▸ **ABOUT THIS EXERCISE**: Beginning with the line containing "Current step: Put" and going on through the line containing "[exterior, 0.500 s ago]", the lines below are to be returned exactly, pictures excluded and nothing added.

▸ **SOURCE INFORMATION**:
******
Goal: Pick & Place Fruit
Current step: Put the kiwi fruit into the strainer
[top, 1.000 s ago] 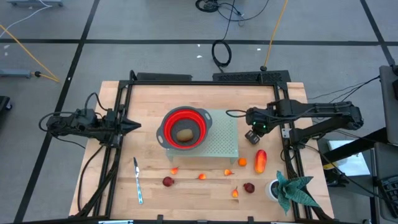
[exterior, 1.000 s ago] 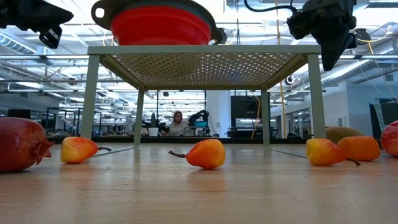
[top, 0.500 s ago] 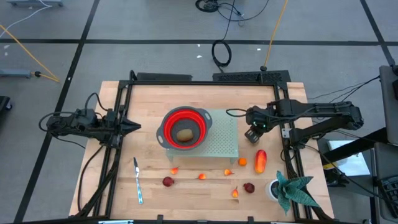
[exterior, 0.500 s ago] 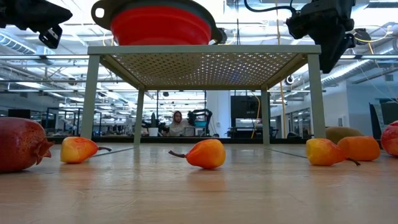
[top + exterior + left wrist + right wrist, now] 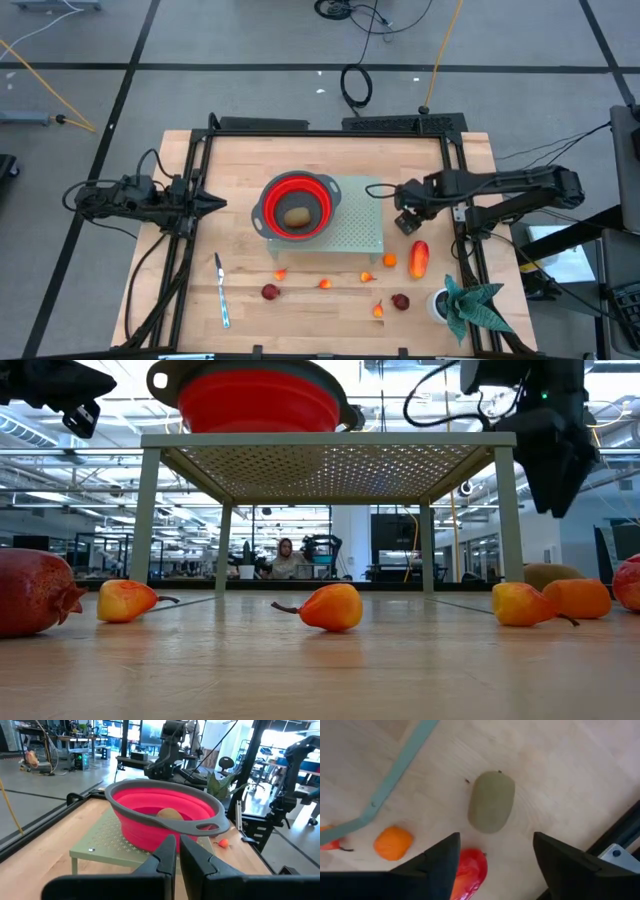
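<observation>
Right hand (image 5: 495, 857) above a kiwi (image 5: 491, 802) lying on the wooden surface (image 5: 300, 150), fingers spread wide, nothing held; long red fruit (image 5: 418, 257) just beside the kiwi. Second kiwi (image 5: 296, 216) sits in red bowl (image 5: 270, 195) on green rack (image 5: 362, 225). Left hand (image 5: 177, 851) pinched closed, empty, at the left edge.

Silver knife (image 5: 221, 291) at the table's front left, potted green plant (image 5: 470, 305) at front right.
</observation>
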### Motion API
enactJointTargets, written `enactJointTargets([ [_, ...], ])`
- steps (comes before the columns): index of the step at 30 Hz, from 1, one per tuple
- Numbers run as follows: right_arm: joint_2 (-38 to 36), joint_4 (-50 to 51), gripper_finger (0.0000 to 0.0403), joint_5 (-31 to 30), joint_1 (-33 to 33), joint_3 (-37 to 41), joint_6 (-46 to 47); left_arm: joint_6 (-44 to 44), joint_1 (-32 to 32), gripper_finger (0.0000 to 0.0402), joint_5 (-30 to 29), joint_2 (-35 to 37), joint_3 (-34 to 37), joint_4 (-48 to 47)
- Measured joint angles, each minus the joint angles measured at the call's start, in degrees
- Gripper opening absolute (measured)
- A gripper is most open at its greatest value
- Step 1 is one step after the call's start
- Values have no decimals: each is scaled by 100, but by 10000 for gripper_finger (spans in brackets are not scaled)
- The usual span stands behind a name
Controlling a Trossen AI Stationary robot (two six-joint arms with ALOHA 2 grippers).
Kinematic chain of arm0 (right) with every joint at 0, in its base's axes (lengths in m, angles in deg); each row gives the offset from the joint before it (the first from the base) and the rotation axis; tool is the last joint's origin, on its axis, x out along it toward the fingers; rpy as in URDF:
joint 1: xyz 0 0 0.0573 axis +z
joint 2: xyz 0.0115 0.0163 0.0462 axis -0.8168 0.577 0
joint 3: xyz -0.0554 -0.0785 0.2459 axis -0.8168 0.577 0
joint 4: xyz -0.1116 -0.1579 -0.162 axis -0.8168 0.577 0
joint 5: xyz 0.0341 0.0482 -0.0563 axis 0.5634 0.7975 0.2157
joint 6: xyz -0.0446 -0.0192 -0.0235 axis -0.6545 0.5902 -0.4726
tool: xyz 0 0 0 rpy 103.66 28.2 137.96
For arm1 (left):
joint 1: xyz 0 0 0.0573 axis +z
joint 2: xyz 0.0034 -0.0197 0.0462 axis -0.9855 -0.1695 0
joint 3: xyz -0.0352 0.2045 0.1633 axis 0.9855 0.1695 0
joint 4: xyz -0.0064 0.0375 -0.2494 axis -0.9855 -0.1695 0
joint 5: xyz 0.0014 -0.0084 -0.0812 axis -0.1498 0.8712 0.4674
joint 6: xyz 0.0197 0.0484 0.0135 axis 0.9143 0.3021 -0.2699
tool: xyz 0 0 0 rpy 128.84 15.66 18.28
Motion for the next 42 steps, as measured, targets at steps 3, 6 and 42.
enactJointTargets([
  [3, 2, -267, 272, 4, -23, 230, 200, -37, 0, 21, 0, 0, -2, 9],
  [6, -1, -410, 287, 7, -94, 423, 293, -54, 0, 21, 0, 0, -2, 26],
  [42, -1, -2551, 291, 459, -625, 2081, 577, -306, 0, 21, -7, -1, -4, 166],
])
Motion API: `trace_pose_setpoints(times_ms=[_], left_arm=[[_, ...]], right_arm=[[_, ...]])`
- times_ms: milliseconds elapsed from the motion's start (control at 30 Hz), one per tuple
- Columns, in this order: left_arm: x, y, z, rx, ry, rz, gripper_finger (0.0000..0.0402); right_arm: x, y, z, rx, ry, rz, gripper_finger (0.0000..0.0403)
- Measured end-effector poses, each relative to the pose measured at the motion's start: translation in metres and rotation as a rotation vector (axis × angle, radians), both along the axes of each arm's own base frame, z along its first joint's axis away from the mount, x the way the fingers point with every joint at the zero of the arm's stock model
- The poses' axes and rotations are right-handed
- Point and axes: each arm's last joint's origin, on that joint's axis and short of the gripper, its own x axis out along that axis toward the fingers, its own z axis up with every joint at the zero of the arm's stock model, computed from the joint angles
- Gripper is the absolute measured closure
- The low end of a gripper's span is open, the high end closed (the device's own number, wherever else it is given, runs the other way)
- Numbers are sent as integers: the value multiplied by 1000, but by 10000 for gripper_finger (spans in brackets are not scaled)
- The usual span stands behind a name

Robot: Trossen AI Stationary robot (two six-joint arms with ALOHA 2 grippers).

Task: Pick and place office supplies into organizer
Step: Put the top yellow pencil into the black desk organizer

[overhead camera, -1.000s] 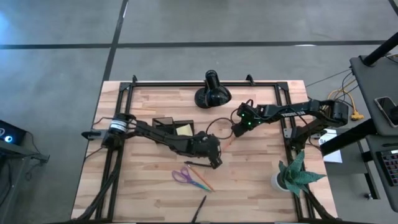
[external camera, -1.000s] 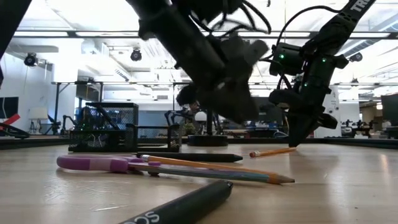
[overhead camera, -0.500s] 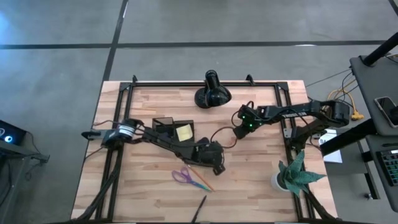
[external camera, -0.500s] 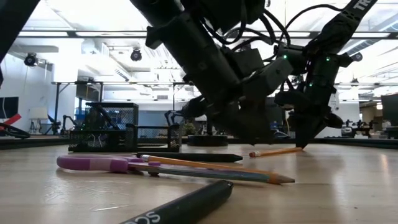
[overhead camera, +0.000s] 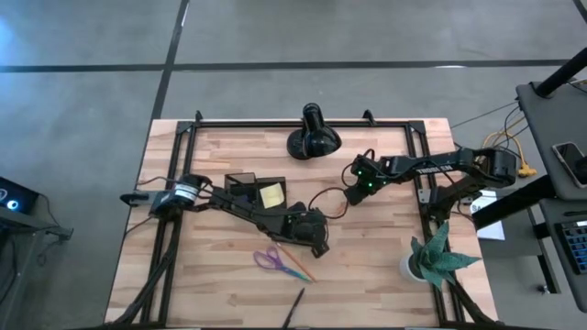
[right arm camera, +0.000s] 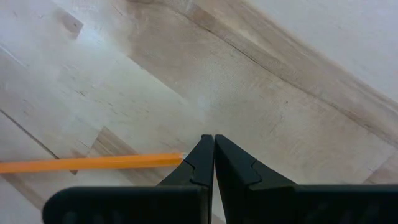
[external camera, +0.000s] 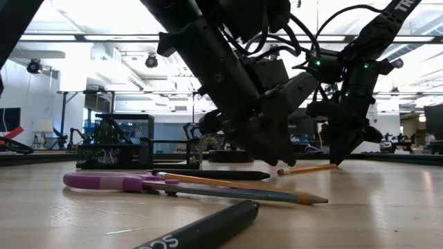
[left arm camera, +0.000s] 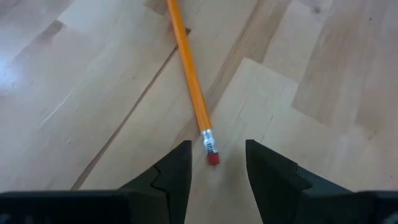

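Observation:
A thin orange pencil (left arm camera: 189, 74) lies flat on the wooden table, near its middle. My left gripper (left arm camera: 217, 149) is open and low over the pencil's eraser end (left arm camera: 212, 158), one finger on either side and not touching it. My right gripper (right arm camera: 213, 142) is shut and points steeply down at the pencil's other end (right arm camera: 177, 160). The black organizer (overhead camera: 255, 191) stands at the left of the table's middle, with a yellow sticky-note pad (overhead camera: 271, 194) in it. Purple-handled scissors (overhead camera: 269, 258) and a black pen (external camera: 208, 174) lie nearer the front. My right gripper's shut fingers (right arm camera: 199, 158) stand right at the pencil's end (right arm camera: 177, 160), coming from above. The pencil stops at the outer side of one finger, and I cannot tell whether the two touch.
A black dome lamp (overhead camera: 314, 137) stands at the table's far edge and a green plant in a white pot (overhead camera: 431, 257) at the near right. A second pencil (external camera: 242, 190) lies by the scissors. A black marker (overhead camera: 293, 307) lies at the near edge.
My left gripper has sunk toward the table and come up to the pencil's eraser end, staying open. The pencil lies where it was.

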Motion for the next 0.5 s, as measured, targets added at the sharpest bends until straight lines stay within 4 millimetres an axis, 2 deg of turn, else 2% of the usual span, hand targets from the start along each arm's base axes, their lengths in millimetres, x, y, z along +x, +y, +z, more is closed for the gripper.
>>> trace_pose_setpoints(times_ms=[500], left_arm=[[2,13,-2,-17,-17,20,269]], right_arm=[[0,0,4,-6,-27,-3,394]])
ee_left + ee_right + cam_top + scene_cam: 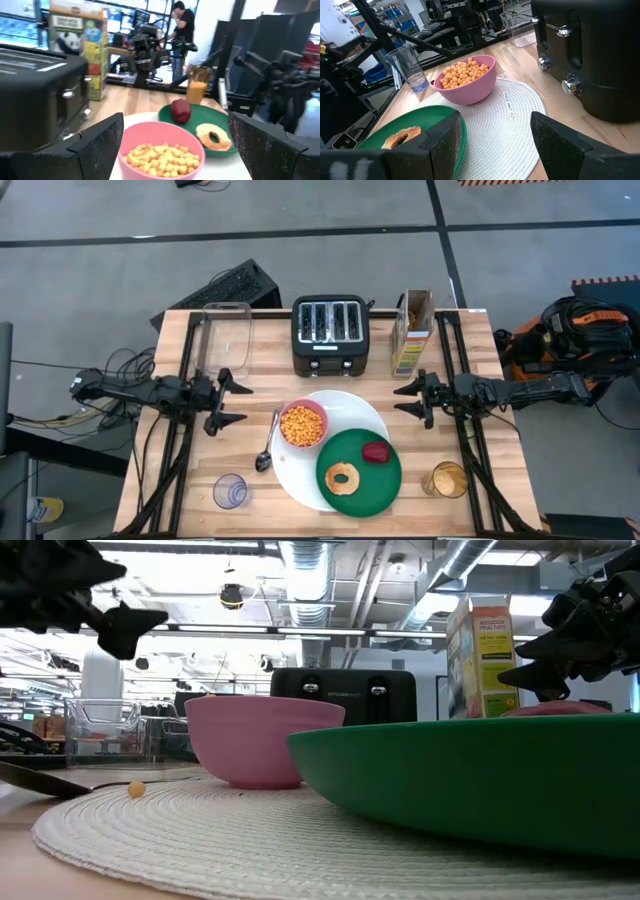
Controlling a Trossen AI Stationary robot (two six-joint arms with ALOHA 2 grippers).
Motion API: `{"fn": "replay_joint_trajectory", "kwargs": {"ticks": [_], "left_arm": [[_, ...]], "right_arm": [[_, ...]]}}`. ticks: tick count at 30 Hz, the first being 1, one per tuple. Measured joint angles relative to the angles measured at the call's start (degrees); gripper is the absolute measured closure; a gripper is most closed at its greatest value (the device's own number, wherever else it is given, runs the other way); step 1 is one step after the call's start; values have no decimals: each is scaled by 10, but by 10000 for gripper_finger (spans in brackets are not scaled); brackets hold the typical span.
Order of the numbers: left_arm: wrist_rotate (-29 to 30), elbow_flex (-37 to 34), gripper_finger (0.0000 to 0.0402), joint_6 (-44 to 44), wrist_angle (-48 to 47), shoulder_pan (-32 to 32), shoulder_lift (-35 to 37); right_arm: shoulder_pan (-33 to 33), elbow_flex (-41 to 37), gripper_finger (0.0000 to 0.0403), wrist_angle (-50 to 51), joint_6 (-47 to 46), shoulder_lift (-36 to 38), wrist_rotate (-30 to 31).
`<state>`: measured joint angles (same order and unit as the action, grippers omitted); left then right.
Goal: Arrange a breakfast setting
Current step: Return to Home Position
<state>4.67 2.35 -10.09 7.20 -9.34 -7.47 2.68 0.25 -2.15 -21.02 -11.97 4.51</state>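
While both arms are held above the tabletop [265, 375], nothing is gripped by either tool. The left tool [238, 403] is seen with its fingers spread wide and empty, just left of the white round woven mat [345, 408] and near the end of the clear container [228, 338]. The right tool [402, 400] is likewise spread wide and empty, just right of the mat and near the foot of the cereal box [413, 330].

On the mat's left part the pink bowl [467, 91] is set, filled with orange cereal [303, 426]. The metal spoon [268, 448] is laid just left of the bowl, at the mat's edge. The green plate [378, 482] is laid over the mat's right part, on the side away from the black toaster [330, 332]. On that plate the ring bagel [342, 477] lies flat, and the small red fruit [376, 452] is placed beside it, toward the toaster and to the right. A single stray cereal piece [135, 789] is seen on the mat in the low view. A clear cup [229, 491] stands well left of the plate, and a glass of orange drink [446, 479] just right of it.
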Motion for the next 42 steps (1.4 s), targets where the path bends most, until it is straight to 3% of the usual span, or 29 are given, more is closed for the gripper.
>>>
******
▸ **ANSWER BOX**:
Current step: Put the kiwi fruit into the strainer
[top, 1.000 s ago] 
[exterior, 1.000 s ago] 
[top, 0.500 s ago] 
[exterior, 0.500 s ago] 

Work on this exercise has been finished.